Software bugs cost developers countless hours and resources. Detecting bugs early in source code is one of the hardest challenges in software engineering.
This project introduces an AI-powered web application that automatically detects buggy lines in Java code using machine learning models.

🔗 Live Demo: Java Bug Detector

Problem Statement

  • Large open-source projects often contain thousands of commits, and manually tracking buggy code is time-consuming.
  • Developers need an automated way to analyze source code and highlight buggy lines before they cause failures.
  • Nowadays, many developers rely on AI code generation tools. While these tools speed up development, the generated code may introduce hidden bugs.
  • Traditional static analyzers often produce too many false positives, while our ML-based approach learns from real bug patterns.

🎯 Objectives

  • Collect and preprocess open-source Java code datasets.
  • Train a machine learning model to detect buggy vs. clean lines.
  • Build a web-based interface where developers can paste or upload Java code and instantly see flagged buggy lines.
  • Provide detailed error feedback for debugging.

🛠️ Tech Stack

  • Backend: Python, Flask/FastAPI
  • Machine Learning: TensorFlow / scikit-learn
  • Frontend: HTML, CSS, JavaScript
  • Deployment: Render

Proposed Methods

🔹 Frontend Development

  • Built with HTML, CSS, and JavaScript
  • Responsive design for both desktop and mobile users
  • Simple, developer-friendly interface to paste or upload Java code
  • Buggy lines are highlighted in red for quick identification

🔹 User Interaction Flow

  1. Code Input: Developer pastes a Java source code file.
  2. Data Submission: Code is sent to the Flask backend via HTTP requests.
  3. Bug Detection: The backend ML model analyzes each line of code and classifies it as buggy or clean, and a function checks whether operators like == and brackets are balanced.
  4. Results Display: The app highlights buggy lines and provides instant feedback in the browser.

🔹 Data Preprocessing

  • Collected commit history from multiple open-source projects using git clone
    (e.g., Accumulo, Camel, Wicket, Maven, Jackrabbit-Oak, Defects4J)
  • Extracted before-commit and after-commit code versions
  • Kept only modified commits to focus on bug-related changes
  • Searched for modified lines and split them
  • Tagged lines as:
    • Buggy → Code before commit
    • Clean → Code after commit
  • Removed duplicates, irrelevant commits, and unused features

🔹 Two-Step Prediction Pipeline

  1. Language Classification (Optional)
    • Built a TF-IDF + Logistic Regression model on a dataset of 22 programming languages (Kaggle dataset).
    • Accuracy: 0.96 → Ensures the system first validates if the code is Java.
  2. Bug Detection
    • Implemented multiple ML models:
      • TF-IDF + Logistic Regression (Best performing, accuracy ≈ 0.60)
      • TF-IDF + XGBoost
      • TF-IDF + Random Forest
      • CNN (Deep Learning approach)
    • Final system uses TF-IDF + Logistic Regression for balance between accuracy and speed.

Methodology

📊 Data Exploration and Preprocessing

  • Data Cleaning: Removed duplicate commits and null values from the dataset.
  • Feature Engineering:
    • Extracted before-commit and after-commit code for each modification.
    • Labeled each line of code as:
      • Buggy (1) → If it came from before the fix commit.
      • Clean (0) → If it came from after the fix commit.
  • Filtering: Kept only modified commits to ensure meaningful samples.
  • Exploration: Verified class balance and commit distribution across projects.

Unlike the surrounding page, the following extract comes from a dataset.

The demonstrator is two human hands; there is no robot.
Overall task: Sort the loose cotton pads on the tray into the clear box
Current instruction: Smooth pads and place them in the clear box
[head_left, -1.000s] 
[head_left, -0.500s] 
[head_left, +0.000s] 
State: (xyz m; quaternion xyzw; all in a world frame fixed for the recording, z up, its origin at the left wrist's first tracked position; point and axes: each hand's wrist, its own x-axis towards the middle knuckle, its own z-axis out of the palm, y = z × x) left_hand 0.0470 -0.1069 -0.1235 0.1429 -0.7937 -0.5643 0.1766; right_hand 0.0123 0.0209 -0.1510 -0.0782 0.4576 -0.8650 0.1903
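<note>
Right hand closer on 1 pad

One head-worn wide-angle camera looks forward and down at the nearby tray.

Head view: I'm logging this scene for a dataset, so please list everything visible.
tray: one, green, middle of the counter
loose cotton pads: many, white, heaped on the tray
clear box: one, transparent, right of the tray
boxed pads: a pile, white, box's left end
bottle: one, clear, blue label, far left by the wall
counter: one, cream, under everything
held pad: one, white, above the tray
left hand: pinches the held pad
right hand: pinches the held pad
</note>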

🤖 Model Training and Evaluation

  • Bug Detector Model:

    • Implemented using a Logistic Regression classifier with TF-IDF Vectorization.

    • Instead of word-level tokens, used character-level n-grams to better capture Java syntax patterns.

    • Final pipeline:

      pip1 = Pipeline([
          ("tfidf", TfidfVectorizer(analyzer="char")),
          ("clf", LogisticRegression(max_iter=100))
      ])
    • Accuracy on validation set: ≈ 0.60

  • Language Classifier (Optional Pre-step):

    • Built another model to identify if code is Java or not before running bug detection.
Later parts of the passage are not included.